A single number is all that's needed: how many lines in the data contain the string "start".
-*-
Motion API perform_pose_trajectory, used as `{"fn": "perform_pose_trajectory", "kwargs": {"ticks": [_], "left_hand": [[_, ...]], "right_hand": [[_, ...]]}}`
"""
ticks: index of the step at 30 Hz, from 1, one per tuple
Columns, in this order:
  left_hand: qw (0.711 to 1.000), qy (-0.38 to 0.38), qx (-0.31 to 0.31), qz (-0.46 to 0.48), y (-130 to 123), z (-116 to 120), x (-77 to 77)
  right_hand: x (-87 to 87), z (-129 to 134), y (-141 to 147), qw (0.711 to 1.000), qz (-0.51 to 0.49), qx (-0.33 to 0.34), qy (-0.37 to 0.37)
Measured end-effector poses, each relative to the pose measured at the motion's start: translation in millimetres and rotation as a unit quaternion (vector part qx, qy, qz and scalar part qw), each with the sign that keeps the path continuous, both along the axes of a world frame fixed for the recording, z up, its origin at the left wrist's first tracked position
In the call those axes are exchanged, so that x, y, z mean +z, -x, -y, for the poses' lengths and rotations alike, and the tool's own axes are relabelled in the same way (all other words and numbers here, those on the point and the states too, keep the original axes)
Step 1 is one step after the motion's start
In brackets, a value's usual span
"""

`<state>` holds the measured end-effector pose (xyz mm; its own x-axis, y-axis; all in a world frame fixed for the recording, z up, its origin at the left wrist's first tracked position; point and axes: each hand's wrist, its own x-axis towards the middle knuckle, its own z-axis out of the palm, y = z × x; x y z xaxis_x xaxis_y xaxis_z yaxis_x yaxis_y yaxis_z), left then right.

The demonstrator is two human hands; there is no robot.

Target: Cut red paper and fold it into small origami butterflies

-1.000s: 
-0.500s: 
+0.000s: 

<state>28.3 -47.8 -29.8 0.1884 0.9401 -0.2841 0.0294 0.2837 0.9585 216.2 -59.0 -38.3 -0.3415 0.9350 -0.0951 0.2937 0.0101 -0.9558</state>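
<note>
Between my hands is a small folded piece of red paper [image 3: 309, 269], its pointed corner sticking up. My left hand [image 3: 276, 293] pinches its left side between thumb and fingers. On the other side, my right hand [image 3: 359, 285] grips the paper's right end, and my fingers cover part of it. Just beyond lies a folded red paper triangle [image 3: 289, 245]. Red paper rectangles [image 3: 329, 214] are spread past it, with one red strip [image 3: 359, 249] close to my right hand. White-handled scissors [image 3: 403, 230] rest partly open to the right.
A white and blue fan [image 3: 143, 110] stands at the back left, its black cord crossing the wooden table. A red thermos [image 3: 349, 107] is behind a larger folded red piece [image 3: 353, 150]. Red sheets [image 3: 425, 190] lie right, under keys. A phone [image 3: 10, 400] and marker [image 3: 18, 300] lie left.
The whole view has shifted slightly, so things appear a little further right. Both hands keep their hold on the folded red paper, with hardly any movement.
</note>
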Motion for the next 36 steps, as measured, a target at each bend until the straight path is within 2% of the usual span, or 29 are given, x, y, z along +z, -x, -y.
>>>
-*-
Task response
2